Weather can be brutal during late season Canadian hunts. (Copyright-Duane Radford)


People of different ages have different tolerances to weather while some might be better adapted to cold weather, so my checklist must be considered in that context.

  • I wear a polyester base layer (top and bottom) that wicks sweat away when temperatures are near zero; I switch to a Marino wool undergarment base layer at -10C temperatures or lower.
  • I’m sold on Thinsulate™ which is a micro fabric made from synthetic fibers, woven together in various thicknesses, that helps keep you warm in sub zero temperatures.
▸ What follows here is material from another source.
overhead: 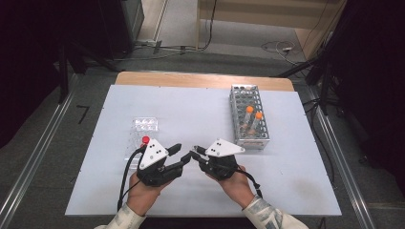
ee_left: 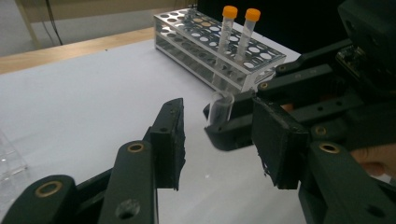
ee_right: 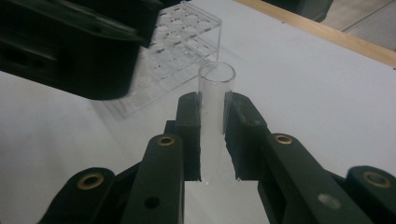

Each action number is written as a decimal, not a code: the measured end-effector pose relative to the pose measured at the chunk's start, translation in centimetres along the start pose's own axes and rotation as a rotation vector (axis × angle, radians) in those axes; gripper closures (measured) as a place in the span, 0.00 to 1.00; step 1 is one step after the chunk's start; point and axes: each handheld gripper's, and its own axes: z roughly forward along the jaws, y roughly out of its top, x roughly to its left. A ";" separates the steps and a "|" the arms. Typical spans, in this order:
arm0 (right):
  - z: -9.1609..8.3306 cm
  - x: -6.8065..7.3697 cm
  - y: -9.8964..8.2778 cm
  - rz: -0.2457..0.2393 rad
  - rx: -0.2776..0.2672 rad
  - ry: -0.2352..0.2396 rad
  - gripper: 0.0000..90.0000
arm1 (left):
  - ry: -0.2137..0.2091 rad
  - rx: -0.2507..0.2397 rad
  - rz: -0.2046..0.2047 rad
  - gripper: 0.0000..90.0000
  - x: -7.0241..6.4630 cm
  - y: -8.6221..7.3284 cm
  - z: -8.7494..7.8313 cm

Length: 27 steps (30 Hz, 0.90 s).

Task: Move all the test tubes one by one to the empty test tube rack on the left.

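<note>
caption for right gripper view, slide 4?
Right tool clamps an open clear tube, clear rack behind.

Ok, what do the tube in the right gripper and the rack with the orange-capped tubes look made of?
Tube: clear glass or hard plastic, glossy; the table shows through it, and which of the two I can't tell. Rack: looks like bright metal, silvery plates punched with round holes, though light plastic isn't ruled out.

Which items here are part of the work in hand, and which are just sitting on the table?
In use:
- clear open tube, clamped in the right tool
- left tool, jaws apart with nothing between them, facing that tube

Lying about:
- metal rack with two orange-capped tubes
- clear plastic rack
- red cap beside it
</note>
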 end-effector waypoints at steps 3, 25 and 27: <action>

Thinsulate™ clothing is warm and lightweight, ideal for hunters.
  • I wear light-weight winter boots that feature Thinsulate™ lining rated for -32C, have good ankle support and traction, other key features. I wear micro fleece pants at sub-zero temperatures but if there’s a significant wind chill I’ll switch to GORE-TEX  lined pants, the ultimate for cold weather when matched with Marino wool undergarments.
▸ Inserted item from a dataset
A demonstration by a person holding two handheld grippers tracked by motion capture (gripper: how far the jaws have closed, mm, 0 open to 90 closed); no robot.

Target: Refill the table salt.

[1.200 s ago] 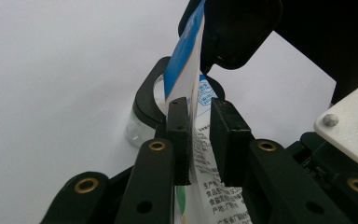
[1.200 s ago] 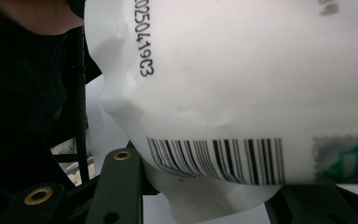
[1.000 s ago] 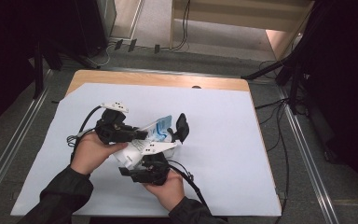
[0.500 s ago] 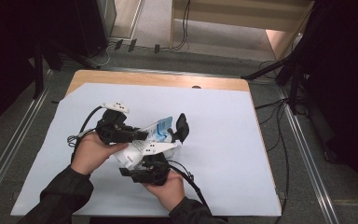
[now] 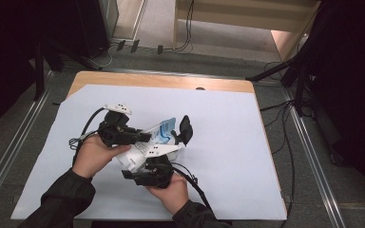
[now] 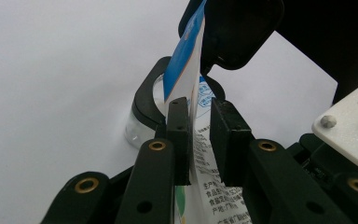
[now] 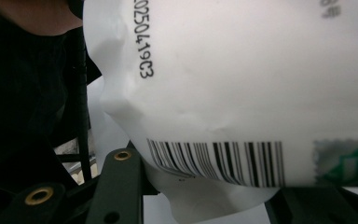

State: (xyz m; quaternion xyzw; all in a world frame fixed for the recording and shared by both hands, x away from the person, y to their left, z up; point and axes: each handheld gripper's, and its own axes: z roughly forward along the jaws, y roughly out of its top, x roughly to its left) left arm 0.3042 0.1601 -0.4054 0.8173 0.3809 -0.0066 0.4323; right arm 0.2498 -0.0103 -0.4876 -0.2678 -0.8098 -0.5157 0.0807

  • I wear Marino wool winter socks (not cotton) because they have cushioning and wicking fibers. If snow is more than ankle deep, I’ll put on gaiters to keep the snow out of my boots which will otherwise chill your feet when it melts. There are many thermal sweatshirts on the market that are ideal for subzero temperature. Depending on how cold it is, I’ll wear either a sleeveless and/or long-sleeved fleece liner vest, light and warm. A waterproof down vest is another option.
  • I wear a hooded Thinsulate™ parka with storm cuffs that’s both light and warm made of fabric that’s quiet. I wear Thinsulate™ mittens and carry wool gloves with and without fingers that I’ll switch to for field dressing big game if it’s very cold. To keep my head warm, I wear either a micro-fiber toque or a Thinsulate™ hat depending on just how cold it is. I always pack a woollen balaclava for extremely cold weather which can be a deal breaker if there’s any amount of wind.
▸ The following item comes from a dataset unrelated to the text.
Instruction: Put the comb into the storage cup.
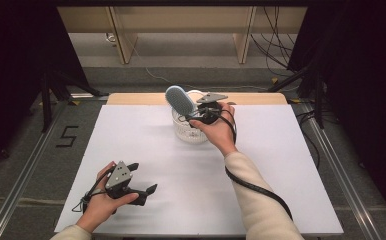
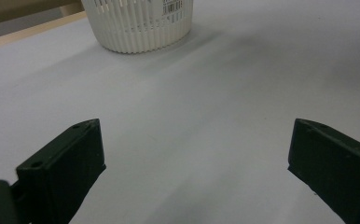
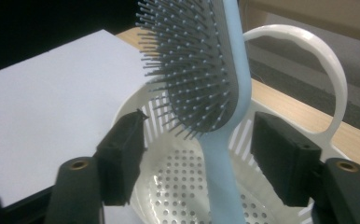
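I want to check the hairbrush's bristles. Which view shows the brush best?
The right gripper view: the hairbrush is close, bristles sharp, its handle between the open jaws above the basket. The high view shows it small.

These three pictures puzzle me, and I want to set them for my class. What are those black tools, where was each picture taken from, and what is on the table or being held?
No robot here: a person holds a two-jaw tool in each hand. The high view looks down from above the person's side of the white table. The other two pictures come from small cameras riding on the tools, looking along their black jaws.

The left hand-held gripper rests low near the table's front edge, jaws wide apart, holding nothing. Its view shows bare tabletop and the white slatted basket farther off.

The right hand-held gripper is at the basket, which stands toward the far edge. A light blue hairbrush stands upright in the basket, handle down, bristles facing the left jaw. The jaws stand either side of its handle without touching it, so it is not gripped.
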`<move>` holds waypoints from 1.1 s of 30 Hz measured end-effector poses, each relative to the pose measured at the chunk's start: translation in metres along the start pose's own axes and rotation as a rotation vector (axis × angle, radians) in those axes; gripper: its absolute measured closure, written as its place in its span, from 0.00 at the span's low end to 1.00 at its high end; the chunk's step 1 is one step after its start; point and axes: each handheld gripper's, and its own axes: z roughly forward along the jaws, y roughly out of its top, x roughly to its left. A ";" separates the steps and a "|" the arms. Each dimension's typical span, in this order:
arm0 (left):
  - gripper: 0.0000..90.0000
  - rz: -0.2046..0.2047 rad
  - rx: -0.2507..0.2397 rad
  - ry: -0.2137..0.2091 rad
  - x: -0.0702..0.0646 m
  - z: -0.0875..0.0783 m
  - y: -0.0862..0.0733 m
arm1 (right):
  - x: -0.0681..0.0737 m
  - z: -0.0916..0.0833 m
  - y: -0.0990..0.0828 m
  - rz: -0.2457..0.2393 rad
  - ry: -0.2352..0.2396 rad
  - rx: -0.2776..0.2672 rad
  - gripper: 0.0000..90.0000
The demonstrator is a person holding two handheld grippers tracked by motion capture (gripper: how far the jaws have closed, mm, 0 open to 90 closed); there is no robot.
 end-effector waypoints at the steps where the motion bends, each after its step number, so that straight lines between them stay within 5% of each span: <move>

Author dressed for sub-zero hunting conditions on the Alberta prairies. (Copyright-Duane Radford)


Hunters are especially susceptible to both frostbite and hypothermia simply because of the nature of hunting and the awful weather during many late season hunts. It’s common to walk long distances with a rifle and pack in the dark to be on point before daylight which can cause a person to sweat. Then, while on stand, as a person’s body cools off, body temperatures drop. Fingers and toes get cold. Often, hunters must remain still for long periods of time while on stand in sub-zero temperatures in pursuit of their quarry which makes matters even worse. You must be properly dressed or you should not even be hunting under such conditions.